Trip to see Orthodox Jews in Pre-Passover duck-feeding frenzy a big disappointment

Non-denominational waterfowl feeding.

I went out last week hoping to see the Orthodox Jews throwing their leavened bread at the Prospect Park geese before Passover. The Prospect Park Alliance publicly notified them not to try to foist off their chametz on the waterfowl feeding. That ticked off the community, who denied any such plans., to the New York Times and the Brooklyn Paper.

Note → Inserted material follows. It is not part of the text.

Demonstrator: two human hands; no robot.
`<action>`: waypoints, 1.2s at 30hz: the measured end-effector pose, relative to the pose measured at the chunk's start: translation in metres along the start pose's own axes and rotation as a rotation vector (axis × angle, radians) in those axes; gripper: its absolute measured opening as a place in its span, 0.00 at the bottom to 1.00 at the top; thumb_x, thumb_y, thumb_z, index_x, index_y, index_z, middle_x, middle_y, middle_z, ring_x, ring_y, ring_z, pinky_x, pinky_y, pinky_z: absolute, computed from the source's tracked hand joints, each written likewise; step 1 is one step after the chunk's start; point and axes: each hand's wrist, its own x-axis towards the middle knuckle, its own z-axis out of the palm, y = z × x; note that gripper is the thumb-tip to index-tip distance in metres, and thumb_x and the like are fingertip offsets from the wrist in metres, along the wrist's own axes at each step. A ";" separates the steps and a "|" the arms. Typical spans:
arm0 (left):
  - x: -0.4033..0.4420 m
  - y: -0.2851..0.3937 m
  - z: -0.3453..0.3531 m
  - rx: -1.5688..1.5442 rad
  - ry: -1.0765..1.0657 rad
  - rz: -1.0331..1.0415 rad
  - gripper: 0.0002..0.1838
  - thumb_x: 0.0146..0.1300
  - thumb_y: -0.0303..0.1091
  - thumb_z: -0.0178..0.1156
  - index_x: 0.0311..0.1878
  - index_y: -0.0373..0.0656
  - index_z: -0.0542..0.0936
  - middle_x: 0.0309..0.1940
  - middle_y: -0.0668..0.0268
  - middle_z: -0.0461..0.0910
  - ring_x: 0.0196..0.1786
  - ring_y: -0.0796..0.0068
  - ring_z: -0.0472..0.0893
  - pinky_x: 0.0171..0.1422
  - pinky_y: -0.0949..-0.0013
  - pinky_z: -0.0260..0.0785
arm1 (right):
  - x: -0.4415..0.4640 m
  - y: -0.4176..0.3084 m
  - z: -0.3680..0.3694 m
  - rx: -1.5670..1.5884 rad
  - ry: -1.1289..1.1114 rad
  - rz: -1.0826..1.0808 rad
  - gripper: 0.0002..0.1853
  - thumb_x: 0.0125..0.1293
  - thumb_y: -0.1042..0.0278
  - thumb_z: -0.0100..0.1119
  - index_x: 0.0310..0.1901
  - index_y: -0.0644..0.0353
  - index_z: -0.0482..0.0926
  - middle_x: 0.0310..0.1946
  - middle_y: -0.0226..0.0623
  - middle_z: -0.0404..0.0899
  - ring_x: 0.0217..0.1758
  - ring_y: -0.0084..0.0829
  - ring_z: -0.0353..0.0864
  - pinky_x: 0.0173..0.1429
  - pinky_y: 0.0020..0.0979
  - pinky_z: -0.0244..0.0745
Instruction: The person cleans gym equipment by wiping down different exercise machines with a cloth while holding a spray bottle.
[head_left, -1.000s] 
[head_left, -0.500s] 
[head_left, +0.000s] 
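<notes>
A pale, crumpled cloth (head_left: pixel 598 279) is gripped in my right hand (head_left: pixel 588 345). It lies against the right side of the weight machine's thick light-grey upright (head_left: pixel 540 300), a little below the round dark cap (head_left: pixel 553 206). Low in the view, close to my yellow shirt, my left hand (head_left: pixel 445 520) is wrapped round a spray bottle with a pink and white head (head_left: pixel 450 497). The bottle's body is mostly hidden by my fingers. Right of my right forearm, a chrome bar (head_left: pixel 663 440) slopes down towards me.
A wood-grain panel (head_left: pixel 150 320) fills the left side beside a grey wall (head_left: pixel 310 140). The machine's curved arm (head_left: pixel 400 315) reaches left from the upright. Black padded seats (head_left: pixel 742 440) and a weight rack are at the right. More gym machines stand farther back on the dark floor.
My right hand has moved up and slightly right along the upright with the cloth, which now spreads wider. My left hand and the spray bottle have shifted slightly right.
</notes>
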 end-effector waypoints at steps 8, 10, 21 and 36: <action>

So I headed over to the prime duck-feeding spot on the lake in Prospect Park on both the eve and morning of Passover. Let’s be honest, I was hoping for a spectacle: maybe 10 guys in 5 kinds of fur hats, surrounded by their collective 87 children and 10 wives in perfect wigs, all hurling bags of bread at grateful Canada geese. The aggressive swan family that lives there might charge them. A Park Slope mom might passive-aggressively read the sign about not feeding the waterfowl outloud to her kids. The pushy Peking ducks that follow bird feeders away from the lake might try to follow these generous Jews all the way home to Borough Park.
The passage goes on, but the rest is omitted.